**WORK TO BE COMPLETED:** Copy out each line of the material in which the word "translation" appears.
_ _ _
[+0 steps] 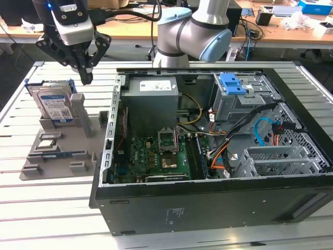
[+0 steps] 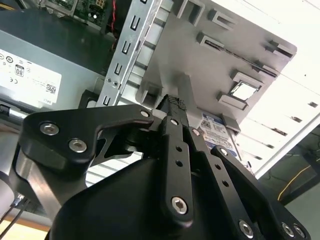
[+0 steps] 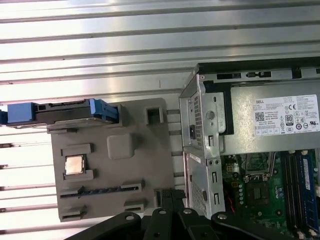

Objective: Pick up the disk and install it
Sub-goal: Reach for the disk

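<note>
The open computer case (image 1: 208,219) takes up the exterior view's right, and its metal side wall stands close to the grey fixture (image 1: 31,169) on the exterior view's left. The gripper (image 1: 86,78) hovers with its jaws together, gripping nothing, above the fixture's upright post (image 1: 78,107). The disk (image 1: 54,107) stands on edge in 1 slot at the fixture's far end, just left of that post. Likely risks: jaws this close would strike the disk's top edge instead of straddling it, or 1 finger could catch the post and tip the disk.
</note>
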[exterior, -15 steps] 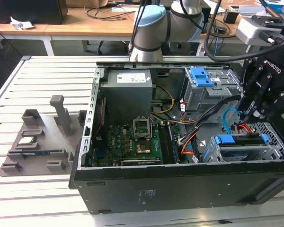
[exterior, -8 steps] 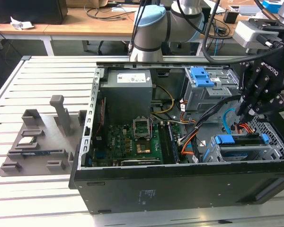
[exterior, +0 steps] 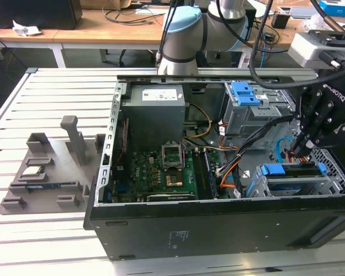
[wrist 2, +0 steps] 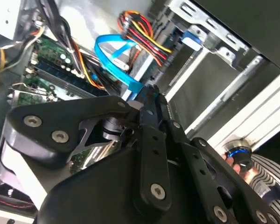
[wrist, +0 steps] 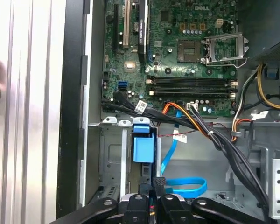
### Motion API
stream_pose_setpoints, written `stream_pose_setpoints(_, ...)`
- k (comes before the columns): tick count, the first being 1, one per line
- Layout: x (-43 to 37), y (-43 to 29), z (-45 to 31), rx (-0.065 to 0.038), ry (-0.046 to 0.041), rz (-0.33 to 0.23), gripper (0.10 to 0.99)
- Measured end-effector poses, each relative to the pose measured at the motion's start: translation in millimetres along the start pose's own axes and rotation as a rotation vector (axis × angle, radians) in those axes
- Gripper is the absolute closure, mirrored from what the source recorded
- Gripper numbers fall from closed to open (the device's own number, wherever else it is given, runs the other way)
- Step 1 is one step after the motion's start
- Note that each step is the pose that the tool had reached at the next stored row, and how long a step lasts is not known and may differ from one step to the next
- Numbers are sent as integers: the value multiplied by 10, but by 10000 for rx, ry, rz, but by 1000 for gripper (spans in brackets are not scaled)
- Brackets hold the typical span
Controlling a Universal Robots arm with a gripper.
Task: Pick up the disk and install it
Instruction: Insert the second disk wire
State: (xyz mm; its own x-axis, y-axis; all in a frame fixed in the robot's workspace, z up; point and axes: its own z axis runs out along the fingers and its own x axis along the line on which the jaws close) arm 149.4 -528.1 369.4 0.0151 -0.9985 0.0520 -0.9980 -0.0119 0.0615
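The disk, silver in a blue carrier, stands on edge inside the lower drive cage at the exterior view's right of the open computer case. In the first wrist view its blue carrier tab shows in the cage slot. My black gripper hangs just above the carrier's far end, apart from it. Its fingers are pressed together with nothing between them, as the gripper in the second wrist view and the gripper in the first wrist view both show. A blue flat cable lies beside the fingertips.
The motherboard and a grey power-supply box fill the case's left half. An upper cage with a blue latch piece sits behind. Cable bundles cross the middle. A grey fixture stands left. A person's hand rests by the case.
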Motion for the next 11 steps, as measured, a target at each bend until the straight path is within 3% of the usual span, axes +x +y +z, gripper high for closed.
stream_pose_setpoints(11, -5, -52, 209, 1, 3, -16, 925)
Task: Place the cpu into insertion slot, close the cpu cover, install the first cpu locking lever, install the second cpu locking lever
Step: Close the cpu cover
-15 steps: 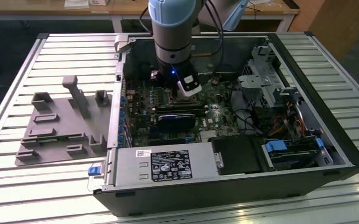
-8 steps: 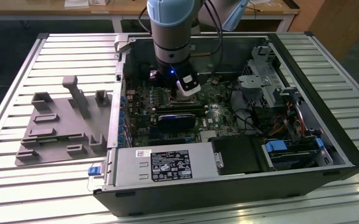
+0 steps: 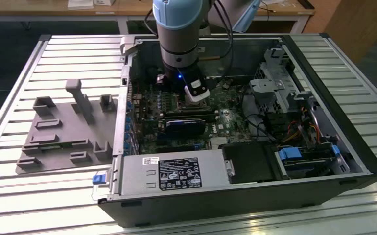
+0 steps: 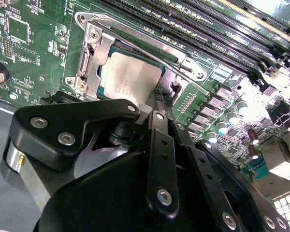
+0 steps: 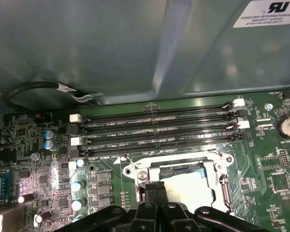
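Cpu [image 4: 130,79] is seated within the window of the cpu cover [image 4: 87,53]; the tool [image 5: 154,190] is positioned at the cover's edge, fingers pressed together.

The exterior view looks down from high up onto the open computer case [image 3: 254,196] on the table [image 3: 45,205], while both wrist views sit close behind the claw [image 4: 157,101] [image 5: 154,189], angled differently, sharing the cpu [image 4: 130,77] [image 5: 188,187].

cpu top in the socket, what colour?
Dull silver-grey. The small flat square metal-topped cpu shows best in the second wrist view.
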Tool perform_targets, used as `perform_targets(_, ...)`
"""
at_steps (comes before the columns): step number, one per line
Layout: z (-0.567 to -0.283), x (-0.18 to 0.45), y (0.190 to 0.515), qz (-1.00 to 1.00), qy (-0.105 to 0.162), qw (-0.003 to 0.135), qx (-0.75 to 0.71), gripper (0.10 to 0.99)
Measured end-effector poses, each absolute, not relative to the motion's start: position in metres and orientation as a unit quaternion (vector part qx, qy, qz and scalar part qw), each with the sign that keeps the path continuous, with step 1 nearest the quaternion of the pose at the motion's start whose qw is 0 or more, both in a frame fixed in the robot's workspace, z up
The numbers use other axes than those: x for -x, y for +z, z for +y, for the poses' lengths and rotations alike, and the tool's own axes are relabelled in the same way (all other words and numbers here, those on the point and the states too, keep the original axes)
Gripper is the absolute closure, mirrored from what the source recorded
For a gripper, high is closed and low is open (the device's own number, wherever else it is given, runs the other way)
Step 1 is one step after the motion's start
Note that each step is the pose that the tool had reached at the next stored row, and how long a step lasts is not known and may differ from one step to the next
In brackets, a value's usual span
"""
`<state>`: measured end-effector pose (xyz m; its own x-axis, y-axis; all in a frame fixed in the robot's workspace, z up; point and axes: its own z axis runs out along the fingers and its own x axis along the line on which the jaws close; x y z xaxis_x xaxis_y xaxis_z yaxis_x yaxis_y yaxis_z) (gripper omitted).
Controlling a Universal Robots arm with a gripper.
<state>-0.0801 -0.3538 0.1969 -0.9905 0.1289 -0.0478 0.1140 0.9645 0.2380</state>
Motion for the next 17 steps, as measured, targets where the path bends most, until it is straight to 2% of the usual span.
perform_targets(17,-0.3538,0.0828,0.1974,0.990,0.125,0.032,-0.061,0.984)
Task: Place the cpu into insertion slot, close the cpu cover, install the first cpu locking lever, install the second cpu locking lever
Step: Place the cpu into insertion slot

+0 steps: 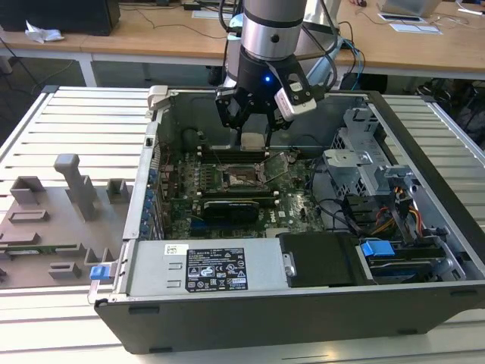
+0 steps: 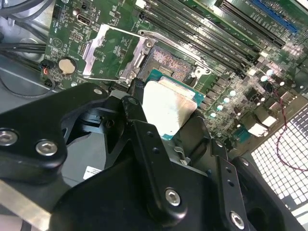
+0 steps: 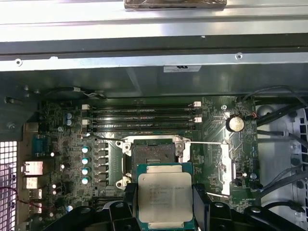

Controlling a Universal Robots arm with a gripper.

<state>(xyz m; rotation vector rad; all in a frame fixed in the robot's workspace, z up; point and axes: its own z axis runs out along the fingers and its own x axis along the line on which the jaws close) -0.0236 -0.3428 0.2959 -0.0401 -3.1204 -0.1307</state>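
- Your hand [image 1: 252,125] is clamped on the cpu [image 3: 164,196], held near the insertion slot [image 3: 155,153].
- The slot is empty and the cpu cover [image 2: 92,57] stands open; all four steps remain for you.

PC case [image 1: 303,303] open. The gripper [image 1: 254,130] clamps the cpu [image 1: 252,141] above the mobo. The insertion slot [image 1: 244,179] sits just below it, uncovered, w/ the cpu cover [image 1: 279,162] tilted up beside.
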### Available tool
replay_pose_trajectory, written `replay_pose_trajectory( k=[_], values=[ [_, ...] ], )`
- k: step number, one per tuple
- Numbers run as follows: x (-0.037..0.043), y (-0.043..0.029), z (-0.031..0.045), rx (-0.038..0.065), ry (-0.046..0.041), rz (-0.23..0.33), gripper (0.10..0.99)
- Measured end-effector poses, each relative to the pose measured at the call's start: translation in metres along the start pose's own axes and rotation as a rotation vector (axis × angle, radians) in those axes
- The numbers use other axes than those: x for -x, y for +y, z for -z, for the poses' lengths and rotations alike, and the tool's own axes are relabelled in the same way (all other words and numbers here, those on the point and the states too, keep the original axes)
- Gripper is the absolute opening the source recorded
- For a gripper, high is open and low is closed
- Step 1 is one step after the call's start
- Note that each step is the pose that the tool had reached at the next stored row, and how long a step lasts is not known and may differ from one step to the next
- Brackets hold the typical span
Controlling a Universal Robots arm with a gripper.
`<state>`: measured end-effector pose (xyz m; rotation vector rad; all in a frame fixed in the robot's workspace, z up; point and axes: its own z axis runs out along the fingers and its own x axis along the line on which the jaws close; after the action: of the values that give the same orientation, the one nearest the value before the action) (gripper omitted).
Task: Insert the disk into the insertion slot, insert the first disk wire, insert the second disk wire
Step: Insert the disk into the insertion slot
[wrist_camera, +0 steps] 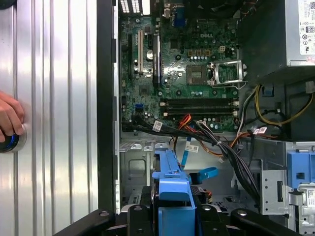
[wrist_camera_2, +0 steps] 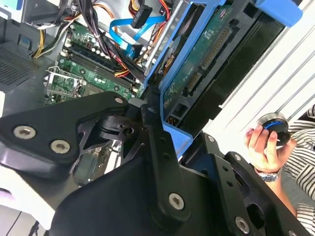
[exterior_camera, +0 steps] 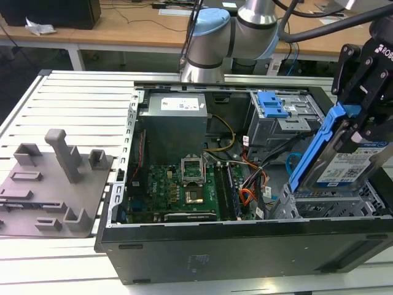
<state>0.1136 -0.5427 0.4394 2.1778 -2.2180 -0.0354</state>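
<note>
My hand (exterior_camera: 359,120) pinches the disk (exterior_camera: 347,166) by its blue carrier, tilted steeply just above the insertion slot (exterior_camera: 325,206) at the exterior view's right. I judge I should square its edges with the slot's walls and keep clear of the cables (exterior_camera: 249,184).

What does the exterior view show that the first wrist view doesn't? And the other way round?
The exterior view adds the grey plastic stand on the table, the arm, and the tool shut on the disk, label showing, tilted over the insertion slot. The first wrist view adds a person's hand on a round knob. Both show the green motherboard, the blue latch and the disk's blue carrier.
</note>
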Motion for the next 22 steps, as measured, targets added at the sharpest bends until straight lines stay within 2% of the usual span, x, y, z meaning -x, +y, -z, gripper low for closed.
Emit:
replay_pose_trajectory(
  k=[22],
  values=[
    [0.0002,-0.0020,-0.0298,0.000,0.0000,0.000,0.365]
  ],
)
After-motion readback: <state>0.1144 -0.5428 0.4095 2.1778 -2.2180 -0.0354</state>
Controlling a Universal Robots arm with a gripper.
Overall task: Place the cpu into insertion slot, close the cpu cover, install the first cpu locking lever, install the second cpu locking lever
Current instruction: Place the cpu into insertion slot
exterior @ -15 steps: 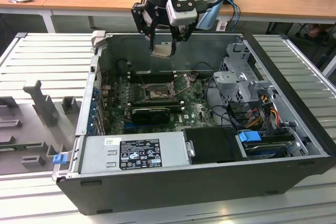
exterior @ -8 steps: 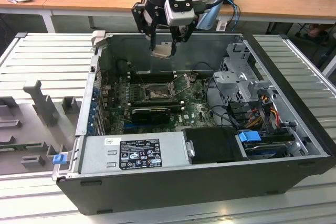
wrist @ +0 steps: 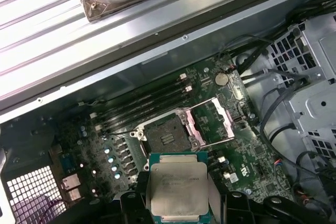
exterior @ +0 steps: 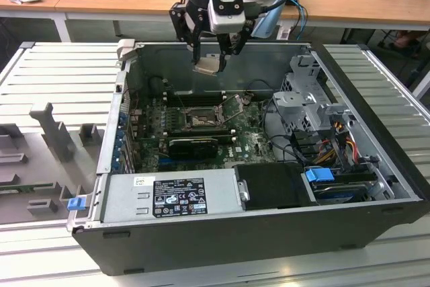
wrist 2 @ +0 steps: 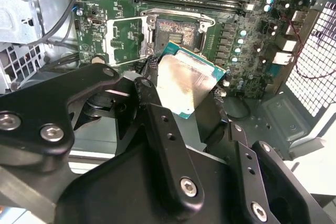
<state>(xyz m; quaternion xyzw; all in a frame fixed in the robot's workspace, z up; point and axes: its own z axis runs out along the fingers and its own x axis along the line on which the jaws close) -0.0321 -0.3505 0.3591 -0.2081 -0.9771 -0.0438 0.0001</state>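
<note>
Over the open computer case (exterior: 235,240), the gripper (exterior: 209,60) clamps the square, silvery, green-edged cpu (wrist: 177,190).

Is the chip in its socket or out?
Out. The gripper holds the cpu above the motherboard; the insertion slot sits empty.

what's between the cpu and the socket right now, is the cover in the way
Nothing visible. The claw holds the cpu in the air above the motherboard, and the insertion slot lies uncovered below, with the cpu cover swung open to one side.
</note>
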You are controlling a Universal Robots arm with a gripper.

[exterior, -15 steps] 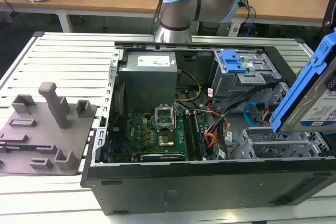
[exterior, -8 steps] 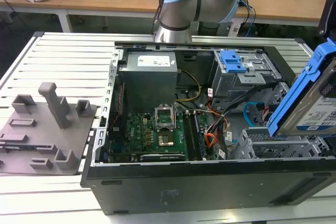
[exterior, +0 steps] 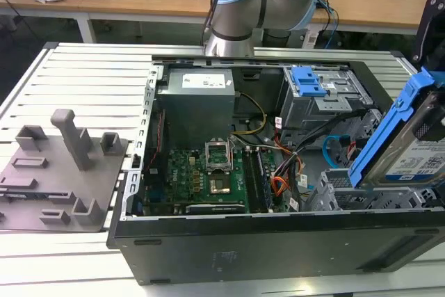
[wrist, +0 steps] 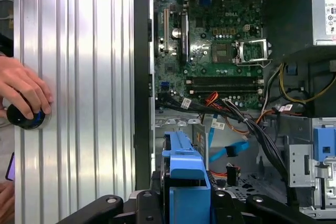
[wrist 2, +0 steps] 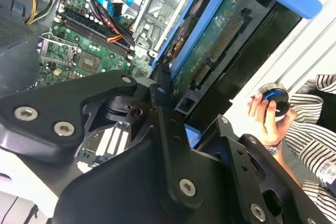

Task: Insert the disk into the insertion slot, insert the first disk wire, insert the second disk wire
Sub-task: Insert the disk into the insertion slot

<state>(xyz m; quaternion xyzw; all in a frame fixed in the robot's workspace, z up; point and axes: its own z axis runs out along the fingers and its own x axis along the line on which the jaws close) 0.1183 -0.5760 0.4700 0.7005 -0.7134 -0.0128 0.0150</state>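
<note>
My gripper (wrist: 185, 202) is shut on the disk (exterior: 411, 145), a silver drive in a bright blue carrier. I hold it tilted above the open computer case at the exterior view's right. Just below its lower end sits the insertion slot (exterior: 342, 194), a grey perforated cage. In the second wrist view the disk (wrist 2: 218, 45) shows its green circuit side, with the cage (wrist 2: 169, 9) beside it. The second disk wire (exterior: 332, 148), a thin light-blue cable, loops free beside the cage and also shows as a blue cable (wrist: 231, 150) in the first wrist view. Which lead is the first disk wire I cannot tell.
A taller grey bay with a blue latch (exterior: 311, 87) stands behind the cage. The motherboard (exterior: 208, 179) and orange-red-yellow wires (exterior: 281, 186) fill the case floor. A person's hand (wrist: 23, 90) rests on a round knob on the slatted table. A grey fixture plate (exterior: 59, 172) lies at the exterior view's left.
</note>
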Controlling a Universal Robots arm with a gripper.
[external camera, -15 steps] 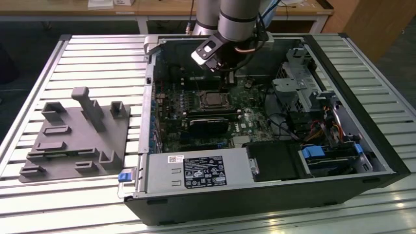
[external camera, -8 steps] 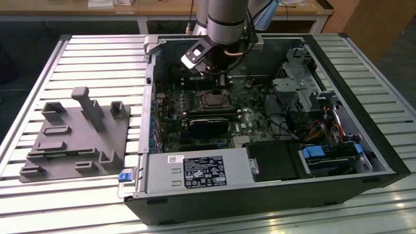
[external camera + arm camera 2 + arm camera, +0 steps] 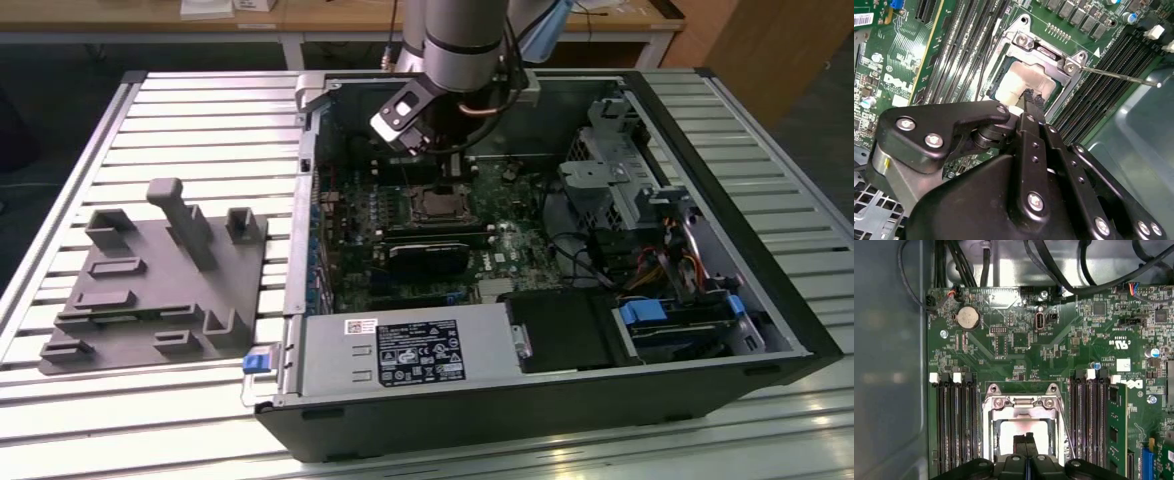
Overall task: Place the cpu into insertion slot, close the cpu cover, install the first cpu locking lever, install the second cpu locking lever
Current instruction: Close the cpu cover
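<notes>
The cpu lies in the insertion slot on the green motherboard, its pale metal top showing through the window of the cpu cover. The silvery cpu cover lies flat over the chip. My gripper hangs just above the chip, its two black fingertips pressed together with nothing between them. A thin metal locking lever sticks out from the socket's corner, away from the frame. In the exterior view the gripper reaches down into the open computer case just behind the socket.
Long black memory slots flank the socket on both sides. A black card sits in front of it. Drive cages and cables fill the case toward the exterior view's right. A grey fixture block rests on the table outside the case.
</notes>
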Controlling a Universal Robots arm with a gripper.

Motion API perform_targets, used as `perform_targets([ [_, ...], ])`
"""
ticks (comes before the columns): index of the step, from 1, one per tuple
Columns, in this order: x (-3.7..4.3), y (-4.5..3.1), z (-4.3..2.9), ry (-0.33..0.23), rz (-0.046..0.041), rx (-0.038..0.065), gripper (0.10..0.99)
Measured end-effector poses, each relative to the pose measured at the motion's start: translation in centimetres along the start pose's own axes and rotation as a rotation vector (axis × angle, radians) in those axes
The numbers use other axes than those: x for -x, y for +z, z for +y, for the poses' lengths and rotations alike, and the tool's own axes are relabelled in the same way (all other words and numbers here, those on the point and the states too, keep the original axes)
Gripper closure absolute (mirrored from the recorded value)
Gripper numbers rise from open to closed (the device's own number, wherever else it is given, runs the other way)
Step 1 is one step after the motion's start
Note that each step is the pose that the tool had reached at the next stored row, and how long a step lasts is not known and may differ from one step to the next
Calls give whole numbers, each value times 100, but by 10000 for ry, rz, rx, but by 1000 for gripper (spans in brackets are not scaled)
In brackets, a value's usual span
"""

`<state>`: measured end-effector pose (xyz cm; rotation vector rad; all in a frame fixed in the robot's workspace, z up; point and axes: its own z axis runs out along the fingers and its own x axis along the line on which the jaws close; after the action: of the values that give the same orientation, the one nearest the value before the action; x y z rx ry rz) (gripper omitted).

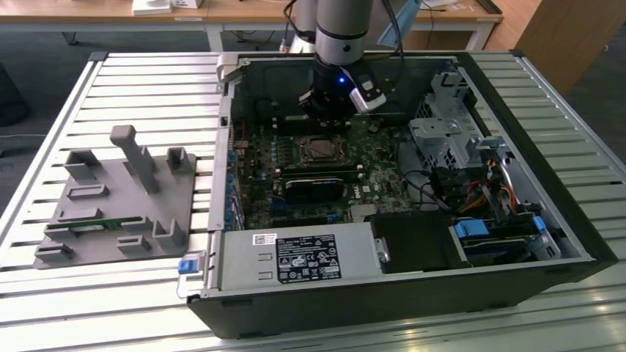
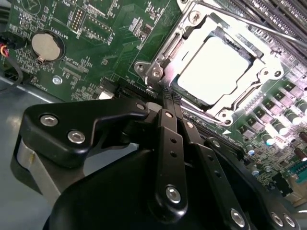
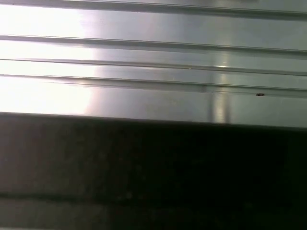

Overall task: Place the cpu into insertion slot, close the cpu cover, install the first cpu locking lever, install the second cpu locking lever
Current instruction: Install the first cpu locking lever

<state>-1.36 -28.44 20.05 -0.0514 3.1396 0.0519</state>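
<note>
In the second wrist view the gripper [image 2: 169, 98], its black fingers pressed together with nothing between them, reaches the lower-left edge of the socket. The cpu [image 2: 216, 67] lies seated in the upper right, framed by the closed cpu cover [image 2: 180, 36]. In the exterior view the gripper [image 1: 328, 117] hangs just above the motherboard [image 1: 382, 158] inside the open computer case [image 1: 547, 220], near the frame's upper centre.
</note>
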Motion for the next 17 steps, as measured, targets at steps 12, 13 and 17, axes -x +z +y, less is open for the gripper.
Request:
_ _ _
**SOLUTION FOR THIS EXERCISE:**
- Measured end-effector poses, each relative to the pose measured at the motion's start: translation in millimetres along the start pose's own axes and rotation as a rotation vector (axis × angle, radians) in those axes
- Measured end-effector poses, each relative to the pose measured at the call's start: translation in metres along the start pose's own axes and rotation as a rotation vector (axis × angle, radians) in those axes
Measured end-effector poses, each relative to the pose measured at the motion's start: translation in centimetres along the start pose's own axes and rotation as a rotation vector (axis × angle, radians) in those axes

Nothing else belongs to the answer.